Authored article

The quiet revolution in our civil courts

This article first appeared in the Law Society Gazette on 31 March 2014.

This was published under the 2010 to 2015 Conservative and Liberal Democrat coalition government

Shailesh Vara MP

It probably won’t come as a surprise to anyone that as a former solicitor, and now Courts Minister, I am immensely proud of the UK’s court system. Our legal services are the best in the world, and it is no wonder to me that their reputation stretches around the globe. I am proud, just like others in the legal profession, of the achievements that have followed the regular long hours of hard work we have put in.

But our civil courts, where much of our legal business takes place and where most of this glowing reputation has been forged, rarely get to spend time in the limelight.

The media prefers to focus on the drama of the criminal courts, and eagerly debates every high-profile case and sentence, especially when a celebrity is involved.

Which is perhaps why there has, up to now, not been much interest in the quiet revolution that is happening in our civil court system. Changes which I believe will help us to sustain and build on our outstanding global image.

This month, the new single County Court for England and Wales became operational, bringing with it a series of common sense changes which will complete several years of work and make the civil courts more modern, more efficient and, most importantly, better for all users.

The changes represent the end result of recommendations first made by the retired Lord Justice of Appeal Sir Henry Brooke who was commissioned to carry out a review in 2008, and which had been taken forward by the Government as proposals in the Solving Disputes in the County Courts Consultation in 2011.

For users of the courts, it will be important to be aware of the changes, which will mean differences in the day-to-day business of the courts.

The biggest change has been the establishment of the single County Court itself. The title could be, perhaps, confusing to the uninitiated so let me make clear what it does and doesn’t mean. It does not mean there will be one single physical building where all civil cases will be heard. We will continue to have county court hearing centres across the country which will correspond to the existing locations.

What it does mean, however, is that jurisdictional barriers will be removed which have, in the past, prevented some cases from being issued at, or moved to, the most suitable venues and, more importantly, prevented the best and most efficient use of judges’ time as well as the other resources needed to hear cases at different levels. It will also allow us to make improvements behind the scenes so our courts can run more efficiently and flexibly.

For users the most notable effect of all the changes will be that they can submit claims more easily and they will find that the whole system runs more smoothly.

Alongside the creation of the single County Court, we have abolished the need for the Lord Chancellor to give his approval for every occasion that a High Court Judge hears a case at a County Court, removing an unnecessary layer of bureaucracy and making sure judges can sit where they are needed.

We have also made a series of changes to the powers that can be exercised by the different levels of the civil court system.

We all know that house prices in the UK have soared over the past two decades. But the maximum limit for the value of equity cases which can be held at local county courts had, until now, remained unchanged since the 1990s at £30,000. Any cases above that level have had to go to the High Court instead, creating an ever-greater workload burden there. So we have raised that limit to reflect current house prices, to £350,000, so that these cases can once again be settled at local county courts without the delay of going to the High Court.

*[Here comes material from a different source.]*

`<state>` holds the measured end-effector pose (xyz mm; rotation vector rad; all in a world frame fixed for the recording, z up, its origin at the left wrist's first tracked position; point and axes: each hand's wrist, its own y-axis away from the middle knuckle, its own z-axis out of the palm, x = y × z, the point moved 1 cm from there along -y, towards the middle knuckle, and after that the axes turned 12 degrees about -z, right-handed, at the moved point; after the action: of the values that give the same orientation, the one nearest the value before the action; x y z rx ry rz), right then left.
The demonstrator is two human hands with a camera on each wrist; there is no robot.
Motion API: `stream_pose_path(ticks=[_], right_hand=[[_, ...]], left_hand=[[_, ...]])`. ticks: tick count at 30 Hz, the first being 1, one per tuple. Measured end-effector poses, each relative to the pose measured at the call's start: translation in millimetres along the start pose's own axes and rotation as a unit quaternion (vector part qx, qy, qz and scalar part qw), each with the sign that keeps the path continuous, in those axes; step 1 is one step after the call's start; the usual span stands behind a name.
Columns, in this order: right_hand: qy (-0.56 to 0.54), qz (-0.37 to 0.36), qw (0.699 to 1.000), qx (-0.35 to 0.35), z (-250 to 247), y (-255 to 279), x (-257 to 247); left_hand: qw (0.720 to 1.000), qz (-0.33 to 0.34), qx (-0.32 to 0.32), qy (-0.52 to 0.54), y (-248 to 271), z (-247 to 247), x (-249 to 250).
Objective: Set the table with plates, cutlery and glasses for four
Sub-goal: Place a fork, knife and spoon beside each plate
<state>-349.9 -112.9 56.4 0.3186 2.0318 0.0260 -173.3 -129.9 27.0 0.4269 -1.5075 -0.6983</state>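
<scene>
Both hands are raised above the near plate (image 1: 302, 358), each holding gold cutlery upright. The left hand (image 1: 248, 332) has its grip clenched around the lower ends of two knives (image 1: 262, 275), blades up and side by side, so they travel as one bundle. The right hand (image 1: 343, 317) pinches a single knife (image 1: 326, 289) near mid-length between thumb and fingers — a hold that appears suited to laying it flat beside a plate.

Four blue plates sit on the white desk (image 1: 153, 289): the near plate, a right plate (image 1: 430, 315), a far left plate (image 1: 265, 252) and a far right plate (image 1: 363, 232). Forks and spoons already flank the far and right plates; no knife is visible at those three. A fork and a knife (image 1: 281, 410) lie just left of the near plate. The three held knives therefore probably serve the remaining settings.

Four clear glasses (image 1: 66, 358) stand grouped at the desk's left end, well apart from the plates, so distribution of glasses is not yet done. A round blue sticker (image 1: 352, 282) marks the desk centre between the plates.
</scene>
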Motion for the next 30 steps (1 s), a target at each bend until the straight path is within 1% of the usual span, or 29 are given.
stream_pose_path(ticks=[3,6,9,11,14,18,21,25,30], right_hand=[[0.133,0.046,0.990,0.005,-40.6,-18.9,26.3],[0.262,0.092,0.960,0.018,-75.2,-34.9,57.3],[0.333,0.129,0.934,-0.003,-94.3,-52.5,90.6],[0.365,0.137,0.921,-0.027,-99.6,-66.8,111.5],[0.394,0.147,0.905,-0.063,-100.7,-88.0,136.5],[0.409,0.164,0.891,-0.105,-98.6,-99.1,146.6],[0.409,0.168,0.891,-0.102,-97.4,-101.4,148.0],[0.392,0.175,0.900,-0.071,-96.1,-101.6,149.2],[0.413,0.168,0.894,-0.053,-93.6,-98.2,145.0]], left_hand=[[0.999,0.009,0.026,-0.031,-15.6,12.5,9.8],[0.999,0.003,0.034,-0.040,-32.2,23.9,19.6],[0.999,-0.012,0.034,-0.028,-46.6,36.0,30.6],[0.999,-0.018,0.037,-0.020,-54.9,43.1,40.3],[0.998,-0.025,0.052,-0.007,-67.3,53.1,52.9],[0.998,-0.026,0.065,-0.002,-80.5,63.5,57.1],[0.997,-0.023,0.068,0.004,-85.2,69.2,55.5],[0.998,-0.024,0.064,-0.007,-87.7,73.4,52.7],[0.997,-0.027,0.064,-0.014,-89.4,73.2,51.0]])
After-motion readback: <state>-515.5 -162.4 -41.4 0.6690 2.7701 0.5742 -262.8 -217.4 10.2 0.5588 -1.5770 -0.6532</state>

Similarly, for cases about claims for money, we have increased the minimum value where cases can be commenced at the High Court, from £25,000 to £100,000. This again reflects long-term inflation and will make sure county courts can deal with smaller cases more quickly and the High Court will not be unnecessarily clogged up. The exception to this will be for personal injury cases, for which other reforms have already been put in place over the past few years, including the overhaul of no-win no-fee deals and creation and extension of the Claims Portal which now sees tens of thousands of cases dealt with quickly and efficiently.

The changes have also made it possible for freezing orders to be issued in more circumstances at the County Court, to reflect the higher value of the cases they will be hearing.

Reducing the caseload burdens from the High Court has also enabled us to make changes so their expertise can be used to hear some specialist proceedings, including applications to vary trusts and reduction in capital cases, which will no longer be heard at county courts.

Of course it isn’t just the Single County Court which came into effect this month. On 6 April the enforcement process was overhauled too when our substantial bailiff reforms were implemented, signalling the end of bad behaviour from rogue enforcement agents, with new conduct rules, a formal fee structure and a certification regime to ensure bailiffs are properly trained.

All of this means that our civil courts will work quicker and better for those who look to them to resolve disputes, which has got to be good news. These changes are the result of a lot of work over several years from many in the judiciary, legal profession and elsewhere and I would like to express my gratitude to them. They may not have attracted the attention drawn to dramatic criminal cases, or even other reforms being made by the Ministry of Justice, but they will make a notable and positive change to our courts and allow us to keep on building on the formidable reputation of our legal services.